# Cross-Entropy Minimization - Extreme Code Performance

I'm working on a multivariate cross-entropy minimization model (for more details about it, see this paper, pp. 32-33). It's purpose is to adjust a prior multivariate distribution (in this case, a gaussian normal) with information on marginals coming from real observations.

The code at the end of the post represents my current implementation. The maths should have been correctly reproduced, unless I missed something critical during the review. The real problem I'm struggling to deal with is the performance of the code.

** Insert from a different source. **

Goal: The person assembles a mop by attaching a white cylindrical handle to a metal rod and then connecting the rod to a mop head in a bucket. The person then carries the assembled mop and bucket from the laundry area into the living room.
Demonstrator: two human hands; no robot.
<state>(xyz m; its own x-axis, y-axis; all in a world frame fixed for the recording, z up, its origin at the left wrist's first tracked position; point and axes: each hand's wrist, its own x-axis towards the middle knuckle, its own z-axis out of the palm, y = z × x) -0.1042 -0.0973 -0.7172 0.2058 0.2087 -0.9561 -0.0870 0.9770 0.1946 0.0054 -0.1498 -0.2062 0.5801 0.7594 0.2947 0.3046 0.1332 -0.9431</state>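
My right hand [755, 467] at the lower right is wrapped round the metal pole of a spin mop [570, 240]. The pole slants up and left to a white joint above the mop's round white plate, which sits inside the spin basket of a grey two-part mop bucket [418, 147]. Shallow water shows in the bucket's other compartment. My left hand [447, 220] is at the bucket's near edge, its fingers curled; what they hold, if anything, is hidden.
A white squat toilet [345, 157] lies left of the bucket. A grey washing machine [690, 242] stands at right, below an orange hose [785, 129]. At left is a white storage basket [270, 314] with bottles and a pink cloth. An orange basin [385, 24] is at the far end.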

In the first part of the model, cumulative probabilities have to be computed over all the orthants of the distribution density. This process has a time complexity of 2^N, where N is the number of entities included into the dataset. As long as the number of entities is less than 12, everything is fast enough on my PC. With 20 entities, which is my current target, the model needs to run mvncdf over 1048576 combinations of orthants and this takes forever to finish.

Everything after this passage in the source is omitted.